Published: December 2023

AI Article Synopsis

  • * The study explores the effects of docosahexaenoic acid (DHA), known for its positive impact on obesity-related issues, on inflammation in the liver and adipose tissue in obese mice.
  • * DHA supplementation over 8 weeks improved key obesity characteristics, enhanced insulin sensitivity, reduced harmful inflammatory markers, and stimulated the "browning" of fat, suggesting its potential role in dietary strategies against obesity.

Article Abstract

Obesity is associated with accumulation of inflammatory immune cells in white adipose tissue, whereas thermogenic browning adipose tissue is inhibited.
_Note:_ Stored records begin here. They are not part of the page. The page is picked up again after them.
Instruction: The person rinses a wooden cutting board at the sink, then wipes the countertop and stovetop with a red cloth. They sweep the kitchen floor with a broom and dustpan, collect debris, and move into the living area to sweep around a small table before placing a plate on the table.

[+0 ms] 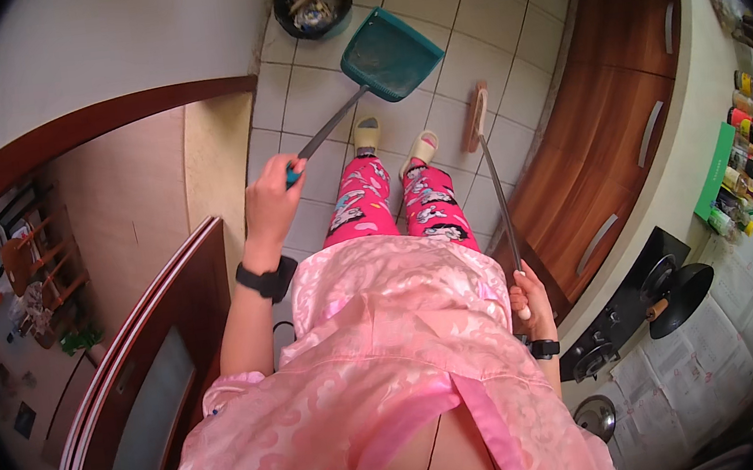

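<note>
My left hand [274, 201] grips the upper end of a long-handled dustpan's handle. The teal plastic pan [391, 56] is beyond my feet, its mouth turned away from me. At my right side, my right hand [530, 295] is closed around the thin metal handle of a broom. The broom head [476, 116] is over the floor tiles to the right of my slippers; whether its bristles touch the floor cannot be told. A little grime shows inside the pan.
Beyond the dustpan stands a trash bin [316, 24] with a black liner, full of waste. Wooden cabinets [621, 116] line the right, under a counter with a gas stove [625, 304], a wok [683, 301] and several bottles. On the left is a door [156, 378] with a glass panel.
</note>
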A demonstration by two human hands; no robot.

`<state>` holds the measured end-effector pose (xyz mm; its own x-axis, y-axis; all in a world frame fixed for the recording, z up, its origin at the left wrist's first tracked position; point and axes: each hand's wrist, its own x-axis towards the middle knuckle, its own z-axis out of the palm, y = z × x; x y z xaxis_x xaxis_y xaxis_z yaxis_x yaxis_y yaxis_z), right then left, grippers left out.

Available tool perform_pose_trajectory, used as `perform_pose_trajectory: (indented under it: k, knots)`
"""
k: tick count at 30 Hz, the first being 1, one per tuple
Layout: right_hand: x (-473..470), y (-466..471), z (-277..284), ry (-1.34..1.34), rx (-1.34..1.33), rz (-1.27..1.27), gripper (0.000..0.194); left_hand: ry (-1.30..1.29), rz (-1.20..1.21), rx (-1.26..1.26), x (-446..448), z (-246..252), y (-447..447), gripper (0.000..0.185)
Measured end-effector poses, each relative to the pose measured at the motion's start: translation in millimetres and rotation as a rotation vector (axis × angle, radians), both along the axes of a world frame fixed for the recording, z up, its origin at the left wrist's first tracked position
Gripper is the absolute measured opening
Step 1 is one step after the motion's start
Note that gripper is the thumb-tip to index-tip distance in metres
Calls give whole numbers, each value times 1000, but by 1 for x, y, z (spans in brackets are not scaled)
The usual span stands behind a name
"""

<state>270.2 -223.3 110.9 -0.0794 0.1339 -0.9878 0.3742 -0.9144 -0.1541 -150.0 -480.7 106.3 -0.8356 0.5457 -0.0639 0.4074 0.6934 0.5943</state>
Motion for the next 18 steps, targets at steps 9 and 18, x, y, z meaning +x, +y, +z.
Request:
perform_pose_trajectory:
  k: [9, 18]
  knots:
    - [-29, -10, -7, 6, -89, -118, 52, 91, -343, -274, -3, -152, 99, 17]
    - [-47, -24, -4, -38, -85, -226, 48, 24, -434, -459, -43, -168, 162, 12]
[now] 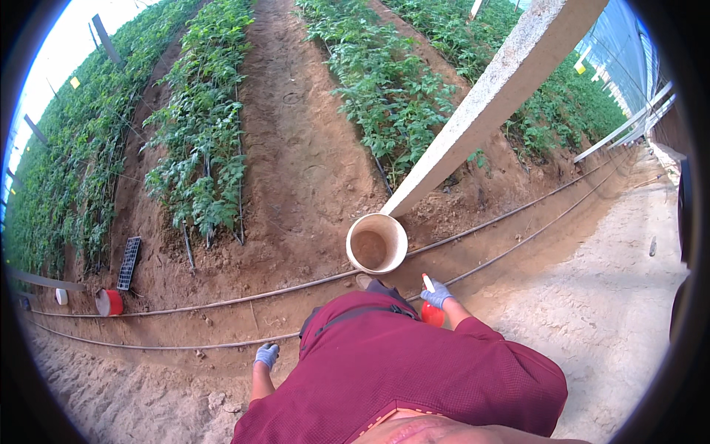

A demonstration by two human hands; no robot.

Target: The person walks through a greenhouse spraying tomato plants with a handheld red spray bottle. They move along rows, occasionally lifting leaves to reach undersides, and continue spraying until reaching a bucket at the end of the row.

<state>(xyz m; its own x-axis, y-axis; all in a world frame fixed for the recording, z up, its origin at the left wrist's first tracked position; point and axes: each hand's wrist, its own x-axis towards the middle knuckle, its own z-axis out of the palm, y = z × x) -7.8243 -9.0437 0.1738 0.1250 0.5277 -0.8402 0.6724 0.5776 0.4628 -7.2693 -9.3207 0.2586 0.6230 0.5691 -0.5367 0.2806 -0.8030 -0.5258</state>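
Note:
My right hand (436,294), in a grey-blue glove, grips a spray bottle by its white and red trigger head (427,282). The bottle's red body (432,314) hangs below the hand, partly hidden by my sleeve. My left hand (267,354), in a similar glove, hangs low at my left side over the soil; its fingers are partly curled and I see nothing in them. In front of my feet a white round bucket (400,244) stands open-topped at the base of a pale concrete post (471,122).
Two hoses (222,304) run across the ground before me. Rows of leafy green plants (205,133) flank a soil path (294,139). At the left lie a black seedling tray (129,263), a red container (113,303) and a white container (61,297). A pale raised surface (599,294) extends at right.

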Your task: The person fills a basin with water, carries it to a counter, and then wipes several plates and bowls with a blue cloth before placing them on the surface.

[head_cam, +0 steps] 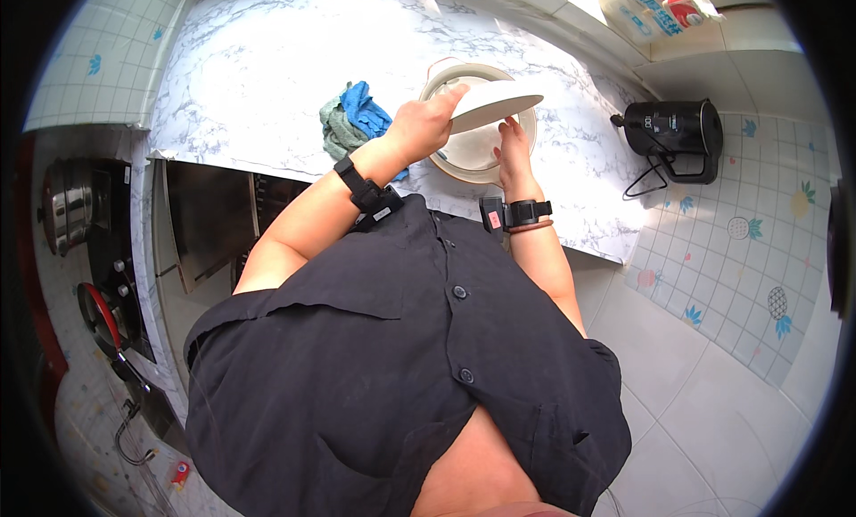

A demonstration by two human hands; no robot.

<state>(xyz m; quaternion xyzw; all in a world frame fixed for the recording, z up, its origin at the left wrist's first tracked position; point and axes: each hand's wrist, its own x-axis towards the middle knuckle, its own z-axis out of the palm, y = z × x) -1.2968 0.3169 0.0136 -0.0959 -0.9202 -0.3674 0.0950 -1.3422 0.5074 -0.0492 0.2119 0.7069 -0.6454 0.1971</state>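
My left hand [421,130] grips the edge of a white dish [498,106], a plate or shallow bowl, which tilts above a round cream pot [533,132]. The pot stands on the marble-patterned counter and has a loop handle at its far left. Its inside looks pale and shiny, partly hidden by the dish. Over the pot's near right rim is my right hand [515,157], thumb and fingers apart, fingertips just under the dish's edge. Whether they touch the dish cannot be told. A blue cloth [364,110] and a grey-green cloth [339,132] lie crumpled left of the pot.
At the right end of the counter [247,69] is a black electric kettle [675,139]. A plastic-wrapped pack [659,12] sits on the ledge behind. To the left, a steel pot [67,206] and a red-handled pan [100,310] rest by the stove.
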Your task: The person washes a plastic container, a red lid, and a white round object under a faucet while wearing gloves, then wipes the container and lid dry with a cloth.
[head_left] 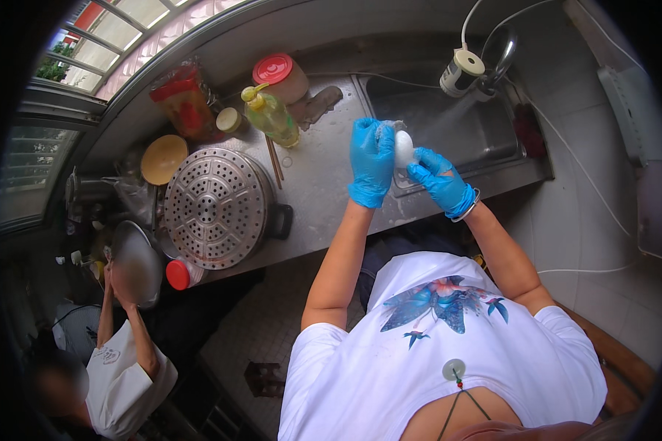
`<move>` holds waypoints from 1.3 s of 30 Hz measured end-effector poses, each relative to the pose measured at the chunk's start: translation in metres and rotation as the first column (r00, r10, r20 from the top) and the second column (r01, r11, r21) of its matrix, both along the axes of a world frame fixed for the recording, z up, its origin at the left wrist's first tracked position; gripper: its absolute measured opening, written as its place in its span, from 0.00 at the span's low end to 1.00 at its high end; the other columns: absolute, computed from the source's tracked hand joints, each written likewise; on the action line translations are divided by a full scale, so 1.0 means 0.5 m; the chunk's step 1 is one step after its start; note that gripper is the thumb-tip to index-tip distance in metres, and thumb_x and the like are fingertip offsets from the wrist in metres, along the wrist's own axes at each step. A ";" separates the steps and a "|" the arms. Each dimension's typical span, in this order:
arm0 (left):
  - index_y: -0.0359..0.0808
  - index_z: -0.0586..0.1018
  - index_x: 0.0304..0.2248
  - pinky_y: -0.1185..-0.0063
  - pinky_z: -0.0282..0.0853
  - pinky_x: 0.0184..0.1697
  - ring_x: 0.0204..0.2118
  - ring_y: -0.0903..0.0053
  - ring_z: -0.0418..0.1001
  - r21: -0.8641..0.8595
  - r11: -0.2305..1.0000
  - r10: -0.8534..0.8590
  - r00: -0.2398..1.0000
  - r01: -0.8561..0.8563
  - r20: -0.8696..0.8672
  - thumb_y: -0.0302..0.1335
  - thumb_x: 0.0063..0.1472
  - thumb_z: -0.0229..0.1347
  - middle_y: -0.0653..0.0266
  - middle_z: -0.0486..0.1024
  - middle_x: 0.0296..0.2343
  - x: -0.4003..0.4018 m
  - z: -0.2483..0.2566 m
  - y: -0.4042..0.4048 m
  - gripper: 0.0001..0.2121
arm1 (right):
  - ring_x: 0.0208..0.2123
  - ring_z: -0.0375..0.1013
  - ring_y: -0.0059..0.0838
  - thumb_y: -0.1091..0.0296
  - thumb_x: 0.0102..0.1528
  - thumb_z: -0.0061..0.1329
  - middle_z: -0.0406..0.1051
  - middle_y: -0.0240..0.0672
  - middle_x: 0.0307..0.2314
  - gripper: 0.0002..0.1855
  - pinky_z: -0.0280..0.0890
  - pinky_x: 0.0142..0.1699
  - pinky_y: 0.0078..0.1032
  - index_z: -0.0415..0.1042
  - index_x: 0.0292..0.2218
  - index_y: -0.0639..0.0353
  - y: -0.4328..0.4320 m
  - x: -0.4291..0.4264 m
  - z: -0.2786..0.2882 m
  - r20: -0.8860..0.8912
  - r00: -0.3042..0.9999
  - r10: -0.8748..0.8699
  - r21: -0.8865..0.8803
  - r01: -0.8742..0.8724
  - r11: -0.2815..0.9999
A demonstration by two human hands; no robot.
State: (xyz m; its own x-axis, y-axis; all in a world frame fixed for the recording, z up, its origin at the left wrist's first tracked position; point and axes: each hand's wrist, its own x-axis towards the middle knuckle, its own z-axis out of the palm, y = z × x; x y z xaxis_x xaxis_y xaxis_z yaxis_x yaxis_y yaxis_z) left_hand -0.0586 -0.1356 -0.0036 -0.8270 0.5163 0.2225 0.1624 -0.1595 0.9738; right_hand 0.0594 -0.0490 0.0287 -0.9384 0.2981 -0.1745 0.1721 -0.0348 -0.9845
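Note:
Both my hands wear blue rubber gloves and meet in front of me at the left edge of the stainless steel sink. Between them is a small white rounded object, too plain to name surely. My left hand is closed around a crumpled greyish scrubber or cloth that touches the white object's upper side. The fingertips of my right hand pinch the object's lower right side. Water runs from the faucet into the sink, to the right of my hands.
A perforated steamer tray on a pot, a yellow-green pump bottle, chopsticks, a red-lidded tub and a red-capped jar stand on the counter to the left. Another person works at a wok. White cables hang at right.

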 end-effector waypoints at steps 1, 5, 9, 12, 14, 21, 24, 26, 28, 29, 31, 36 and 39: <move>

Dietary fatty acids are important nutritional components and several clinical and experimental studies have reported beneficial effects of docosahexaenoic acid (DHA) on obesity-related metabolic changes. In this study, we investigated effects of DHA on hepatic and adipose inflammation and adipocyte browning in high-fat diet-induced obese C57BL/6J mice, and in vitro 3T3-L1 preadipocyte differentiation. Since visceral white adipose tissue has a close link with metabolic abnormality, epididymal adipose tissue represents current target for evaluation. A course of 8-week DHA supplementation improved common phenotypes of obesity, including improvement of insulin resistance, inhibition of macrophage M1 polarization, and preservation of macrophage M2 polarization in hepatic and adipose tissues. Moreover, dysregulated adipokines and impaired thermogenic and browning molecules, considered obesogenic mechanisms, were improved by DHA, along with parallel alleviation of endoplasmic reticulum (ER) stress, mitochondrial dysfunction, and mitochondrial DNA stress-directed innate immunity. During 3T3-L1 preadipocytes differentiation, DHA treatment decreased lipid droplet accumulation and increased the levels of thermogenic, browning, and mitochondrial biogenesis molecules. Our study provides experimental evidence that DHA mitigates obesity-associated inflammation and induces browning of adipose tissue in visceral epididymal adipose tissue. Since obesity is associated with metabolic abnormalities across tissues, our findings indicate that DHA may have potential as part of a dietary intervention to combat obesity.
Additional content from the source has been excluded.